Allerdings könnte der Syrien-Krieg eine Wende bringen: Möglicherweise hilft nämlich der Kanonendonner, der in Zeiten der innenpolitischen Blockade mehr Einigkeit verspricht, das gelähmte Klima zu lockern. Es wäre nicht das erste Mal, dass eine innenpolitisch gelähmte Regierung ihr Heil in militärischer Aktivität im Ausland sucht. Goldman Sachs-Analyst Alec Phillips schreibt jedenfalls in einer Analyse für seine Klienten, dass der überraschende Luftschlag gegen einen syrischen Flughafen den Spielraum von Trump erhöhen könnte. Auch das Verteidigungsministerium und die Geheimdienste wären von einer wegen der der Schulden erzwungenen Arbeitsunfähigkeit der Regierung betroffen.
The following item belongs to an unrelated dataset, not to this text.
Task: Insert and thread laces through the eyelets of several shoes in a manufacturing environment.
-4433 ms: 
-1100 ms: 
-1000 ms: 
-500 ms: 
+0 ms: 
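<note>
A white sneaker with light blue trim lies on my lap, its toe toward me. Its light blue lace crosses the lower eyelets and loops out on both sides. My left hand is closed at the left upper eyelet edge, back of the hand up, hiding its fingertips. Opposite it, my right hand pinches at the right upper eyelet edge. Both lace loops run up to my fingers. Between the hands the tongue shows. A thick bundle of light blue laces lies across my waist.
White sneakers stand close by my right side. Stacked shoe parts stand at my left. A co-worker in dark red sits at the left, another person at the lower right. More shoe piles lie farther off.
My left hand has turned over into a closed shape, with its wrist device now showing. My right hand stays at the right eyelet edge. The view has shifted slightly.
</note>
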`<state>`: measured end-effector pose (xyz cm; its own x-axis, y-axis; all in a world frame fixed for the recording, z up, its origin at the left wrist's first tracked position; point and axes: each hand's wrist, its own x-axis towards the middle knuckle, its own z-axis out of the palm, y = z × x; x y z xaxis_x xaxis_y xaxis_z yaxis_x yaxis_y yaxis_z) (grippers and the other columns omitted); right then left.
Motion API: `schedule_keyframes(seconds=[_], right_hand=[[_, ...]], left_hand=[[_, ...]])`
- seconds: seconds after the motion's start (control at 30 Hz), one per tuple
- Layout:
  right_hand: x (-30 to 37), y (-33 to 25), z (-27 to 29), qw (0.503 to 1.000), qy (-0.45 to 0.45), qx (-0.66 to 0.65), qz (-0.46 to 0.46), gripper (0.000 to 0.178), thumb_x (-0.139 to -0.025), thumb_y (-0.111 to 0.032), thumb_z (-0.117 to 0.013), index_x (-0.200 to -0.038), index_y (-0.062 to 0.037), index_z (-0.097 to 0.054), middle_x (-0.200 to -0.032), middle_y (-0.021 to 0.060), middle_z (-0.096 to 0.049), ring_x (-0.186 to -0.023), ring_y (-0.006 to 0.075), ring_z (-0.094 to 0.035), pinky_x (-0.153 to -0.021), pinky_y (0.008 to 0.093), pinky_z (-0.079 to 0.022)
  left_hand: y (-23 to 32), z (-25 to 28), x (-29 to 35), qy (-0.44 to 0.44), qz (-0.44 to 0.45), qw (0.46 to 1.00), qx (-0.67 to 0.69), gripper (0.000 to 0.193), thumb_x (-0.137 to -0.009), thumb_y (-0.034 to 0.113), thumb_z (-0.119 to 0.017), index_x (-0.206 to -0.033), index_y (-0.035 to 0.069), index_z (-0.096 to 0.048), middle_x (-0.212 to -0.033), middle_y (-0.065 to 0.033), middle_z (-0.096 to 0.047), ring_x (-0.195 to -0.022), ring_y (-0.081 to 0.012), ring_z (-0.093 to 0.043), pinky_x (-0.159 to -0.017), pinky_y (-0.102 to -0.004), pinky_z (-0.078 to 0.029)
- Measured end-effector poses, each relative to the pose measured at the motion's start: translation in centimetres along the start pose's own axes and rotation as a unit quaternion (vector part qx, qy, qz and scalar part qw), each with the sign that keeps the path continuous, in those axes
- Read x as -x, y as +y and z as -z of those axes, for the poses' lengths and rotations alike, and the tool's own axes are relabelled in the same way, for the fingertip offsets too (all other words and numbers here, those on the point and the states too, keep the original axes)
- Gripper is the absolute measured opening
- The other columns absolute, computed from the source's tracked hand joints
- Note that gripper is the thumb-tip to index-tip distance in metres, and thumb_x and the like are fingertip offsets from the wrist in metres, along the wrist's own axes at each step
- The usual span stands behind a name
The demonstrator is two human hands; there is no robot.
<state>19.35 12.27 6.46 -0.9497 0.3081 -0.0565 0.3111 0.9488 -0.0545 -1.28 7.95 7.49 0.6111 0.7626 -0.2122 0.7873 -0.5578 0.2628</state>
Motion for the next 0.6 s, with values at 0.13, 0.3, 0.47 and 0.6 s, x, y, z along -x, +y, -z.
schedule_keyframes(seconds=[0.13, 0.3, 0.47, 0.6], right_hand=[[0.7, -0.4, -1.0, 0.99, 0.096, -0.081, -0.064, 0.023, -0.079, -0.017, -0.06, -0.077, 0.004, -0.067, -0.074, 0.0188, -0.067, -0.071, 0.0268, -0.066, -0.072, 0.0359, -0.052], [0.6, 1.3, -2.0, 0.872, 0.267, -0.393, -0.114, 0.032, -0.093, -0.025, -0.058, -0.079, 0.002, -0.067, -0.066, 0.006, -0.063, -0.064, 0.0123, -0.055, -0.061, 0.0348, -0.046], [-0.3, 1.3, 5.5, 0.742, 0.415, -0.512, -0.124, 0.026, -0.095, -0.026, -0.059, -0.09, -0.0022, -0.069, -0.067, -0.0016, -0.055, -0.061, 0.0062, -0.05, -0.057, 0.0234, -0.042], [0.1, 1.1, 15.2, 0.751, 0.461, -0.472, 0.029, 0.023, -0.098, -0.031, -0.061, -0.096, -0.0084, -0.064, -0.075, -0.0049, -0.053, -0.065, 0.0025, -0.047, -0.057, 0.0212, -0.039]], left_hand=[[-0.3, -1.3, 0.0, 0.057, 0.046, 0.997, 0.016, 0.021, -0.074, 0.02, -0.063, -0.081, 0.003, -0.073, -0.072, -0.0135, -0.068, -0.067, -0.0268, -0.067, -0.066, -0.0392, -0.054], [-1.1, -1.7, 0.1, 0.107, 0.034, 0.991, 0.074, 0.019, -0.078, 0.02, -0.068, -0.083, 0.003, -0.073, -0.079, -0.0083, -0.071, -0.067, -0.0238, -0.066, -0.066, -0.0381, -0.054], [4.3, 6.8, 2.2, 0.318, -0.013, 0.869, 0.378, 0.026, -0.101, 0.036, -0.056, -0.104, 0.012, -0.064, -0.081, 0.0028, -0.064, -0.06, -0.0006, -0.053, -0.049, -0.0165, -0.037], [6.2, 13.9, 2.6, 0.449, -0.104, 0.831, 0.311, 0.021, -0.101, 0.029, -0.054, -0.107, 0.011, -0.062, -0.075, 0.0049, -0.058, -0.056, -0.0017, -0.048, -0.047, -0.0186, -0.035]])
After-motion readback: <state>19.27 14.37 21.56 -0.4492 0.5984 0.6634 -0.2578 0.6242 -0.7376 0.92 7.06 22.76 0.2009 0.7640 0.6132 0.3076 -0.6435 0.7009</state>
Im Zustand des Krieges ist es sehr wahrscheinlich, dass Trump alle Republikaner und wohl auch Teile der Demokraten hinter sich scharen könnte. Er könnte darauf bestehen, dass im Krieg eben noch höhere Schulden gemacht werden müssen.

Wie teuer der Krieg ist, zeigte sich an den Tomahawk-Einsätzen vom Freitag: Eine Rakete kostet etwa eine Million Dollar, angeblich würden 59 Stück abgefeuert.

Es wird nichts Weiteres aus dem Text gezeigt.